Pero, ya que estamos, ¿qué cosas se saben del tal Ramón? Pertenece a la etnia gitana, en un mundo en el que los gitanos están integrados y despuntan en negocios y profesiones. Es decir, que esto sólo se explica por el abandono particular en que ha crecido el joven condenado. Le han dejado creer que su voluntad es la ley, y que las mujeres son de su propiedad.

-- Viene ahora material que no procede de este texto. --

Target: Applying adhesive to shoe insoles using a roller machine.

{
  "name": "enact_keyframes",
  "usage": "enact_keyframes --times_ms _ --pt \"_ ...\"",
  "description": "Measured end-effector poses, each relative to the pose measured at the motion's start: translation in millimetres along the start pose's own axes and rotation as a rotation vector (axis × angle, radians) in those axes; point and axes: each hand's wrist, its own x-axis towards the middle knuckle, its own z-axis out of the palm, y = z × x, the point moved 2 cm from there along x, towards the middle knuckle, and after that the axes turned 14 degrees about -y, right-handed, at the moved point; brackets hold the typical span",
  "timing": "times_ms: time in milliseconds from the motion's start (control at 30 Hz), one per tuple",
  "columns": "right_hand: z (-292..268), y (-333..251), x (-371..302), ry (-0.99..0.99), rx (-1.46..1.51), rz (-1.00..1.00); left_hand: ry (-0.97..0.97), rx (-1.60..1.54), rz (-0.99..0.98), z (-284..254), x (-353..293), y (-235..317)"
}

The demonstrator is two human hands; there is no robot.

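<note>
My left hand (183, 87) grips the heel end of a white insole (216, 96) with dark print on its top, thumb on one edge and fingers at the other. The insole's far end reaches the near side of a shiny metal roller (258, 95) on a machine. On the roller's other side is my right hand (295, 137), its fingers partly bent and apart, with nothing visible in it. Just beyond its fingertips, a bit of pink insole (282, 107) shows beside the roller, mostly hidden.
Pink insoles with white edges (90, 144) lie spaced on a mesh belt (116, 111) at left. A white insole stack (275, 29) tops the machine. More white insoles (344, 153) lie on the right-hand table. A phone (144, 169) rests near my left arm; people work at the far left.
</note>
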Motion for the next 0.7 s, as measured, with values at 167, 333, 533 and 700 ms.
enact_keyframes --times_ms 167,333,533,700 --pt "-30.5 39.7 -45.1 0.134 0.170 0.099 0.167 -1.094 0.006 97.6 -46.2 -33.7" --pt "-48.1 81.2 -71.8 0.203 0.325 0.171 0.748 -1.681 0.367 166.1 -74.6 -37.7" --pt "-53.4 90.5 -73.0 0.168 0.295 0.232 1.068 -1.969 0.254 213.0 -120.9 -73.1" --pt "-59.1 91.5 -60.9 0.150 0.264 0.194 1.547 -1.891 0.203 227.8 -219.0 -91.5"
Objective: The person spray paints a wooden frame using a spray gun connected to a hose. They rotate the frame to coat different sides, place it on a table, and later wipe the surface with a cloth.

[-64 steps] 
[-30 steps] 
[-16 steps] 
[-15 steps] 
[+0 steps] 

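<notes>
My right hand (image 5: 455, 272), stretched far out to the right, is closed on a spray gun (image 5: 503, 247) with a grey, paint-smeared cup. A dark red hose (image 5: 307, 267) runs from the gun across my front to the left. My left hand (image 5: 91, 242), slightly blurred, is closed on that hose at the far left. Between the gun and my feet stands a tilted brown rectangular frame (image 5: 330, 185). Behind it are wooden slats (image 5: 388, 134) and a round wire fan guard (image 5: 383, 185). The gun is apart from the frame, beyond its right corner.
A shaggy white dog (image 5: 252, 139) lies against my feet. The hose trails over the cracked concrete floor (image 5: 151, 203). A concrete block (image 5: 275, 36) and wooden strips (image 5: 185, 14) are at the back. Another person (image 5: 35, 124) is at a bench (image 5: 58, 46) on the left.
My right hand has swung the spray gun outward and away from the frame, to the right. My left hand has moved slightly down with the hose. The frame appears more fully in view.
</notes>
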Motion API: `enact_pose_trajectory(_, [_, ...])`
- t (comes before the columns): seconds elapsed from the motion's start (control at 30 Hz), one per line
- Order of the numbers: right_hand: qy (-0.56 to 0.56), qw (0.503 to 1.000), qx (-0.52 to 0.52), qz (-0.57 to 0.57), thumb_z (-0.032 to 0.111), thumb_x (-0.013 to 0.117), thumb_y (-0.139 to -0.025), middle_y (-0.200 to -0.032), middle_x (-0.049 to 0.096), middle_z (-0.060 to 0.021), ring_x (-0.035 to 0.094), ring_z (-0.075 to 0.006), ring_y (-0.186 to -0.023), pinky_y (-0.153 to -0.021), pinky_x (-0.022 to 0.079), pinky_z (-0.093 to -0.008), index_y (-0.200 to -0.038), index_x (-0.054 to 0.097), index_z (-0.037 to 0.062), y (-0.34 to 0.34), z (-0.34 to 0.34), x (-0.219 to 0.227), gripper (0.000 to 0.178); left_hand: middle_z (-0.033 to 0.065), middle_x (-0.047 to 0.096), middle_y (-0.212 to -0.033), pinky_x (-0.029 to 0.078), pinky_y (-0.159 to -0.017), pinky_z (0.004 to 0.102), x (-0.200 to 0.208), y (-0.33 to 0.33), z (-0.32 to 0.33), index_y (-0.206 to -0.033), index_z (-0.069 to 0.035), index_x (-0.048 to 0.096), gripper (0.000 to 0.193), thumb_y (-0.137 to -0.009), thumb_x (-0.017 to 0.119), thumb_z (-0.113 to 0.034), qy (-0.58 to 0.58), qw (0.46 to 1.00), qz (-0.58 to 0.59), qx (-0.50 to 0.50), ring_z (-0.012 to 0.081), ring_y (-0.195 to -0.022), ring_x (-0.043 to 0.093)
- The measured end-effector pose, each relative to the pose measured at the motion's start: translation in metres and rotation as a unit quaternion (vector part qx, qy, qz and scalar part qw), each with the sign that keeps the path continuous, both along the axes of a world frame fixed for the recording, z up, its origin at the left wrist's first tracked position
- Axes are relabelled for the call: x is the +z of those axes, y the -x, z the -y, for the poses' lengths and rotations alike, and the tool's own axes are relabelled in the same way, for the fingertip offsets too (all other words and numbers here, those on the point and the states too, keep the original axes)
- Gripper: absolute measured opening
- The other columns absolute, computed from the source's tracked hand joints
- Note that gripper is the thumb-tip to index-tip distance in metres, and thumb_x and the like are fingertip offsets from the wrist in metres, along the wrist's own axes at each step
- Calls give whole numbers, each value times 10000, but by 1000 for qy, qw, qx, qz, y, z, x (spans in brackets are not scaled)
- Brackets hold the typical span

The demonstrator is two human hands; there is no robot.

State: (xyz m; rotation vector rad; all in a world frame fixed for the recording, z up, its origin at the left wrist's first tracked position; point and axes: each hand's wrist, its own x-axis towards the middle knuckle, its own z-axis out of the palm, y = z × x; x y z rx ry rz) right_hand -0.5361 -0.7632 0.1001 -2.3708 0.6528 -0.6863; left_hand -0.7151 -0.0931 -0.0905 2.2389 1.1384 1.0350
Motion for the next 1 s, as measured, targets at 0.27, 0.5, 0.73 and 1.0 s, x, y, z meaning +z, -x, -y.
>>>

Tanto, que puede golpearlas hasta reventarlas por dentro o estamparlas en la pared hasta provocarles un derrame subdural, una herida interna en la cabeza imposible de sanar.
 
Es el momento de reflexionar, porque si la bestia pudo alimentarse sin límite en la cabeza de chorlito de Ramón, ¿qué sabemos de la chiquilla atropellada y martirizada? ¿Quién la escolarizó, qué le enseñaron, qué sabía de la integridad física y la vida? ¿Por qué Ana María ha crecido y muerto al margen de la mayor conquista de derechos obtenida por la mujer en España en los últimos diez siglos?
 
La victimología debe ahondar en las razones por las que una pareja así puede aislarse en una vivienda semiabandonada, en la que se oye la angustia de una torturada como el inextinguible maullido de un gato pero nadie ha sido capaz de escuchar el bramido en el cuerpo de Ramón, sobre el que ahora cae el peso de la ley; pero no se asimila que se debe estudiar a los criminales y las condiciones en que matan para impedir los crímenes.
 
Ramón y Ana María son como Romeo y Julieta: una Julieta ciega, muda ante el peligro, abandonada a los puños del asesino, y un Romeo turulato, desbocado, que no se sabe qué toma. Los dos, pronto olvidados por los responsables que solapan este horror con otros nuevos.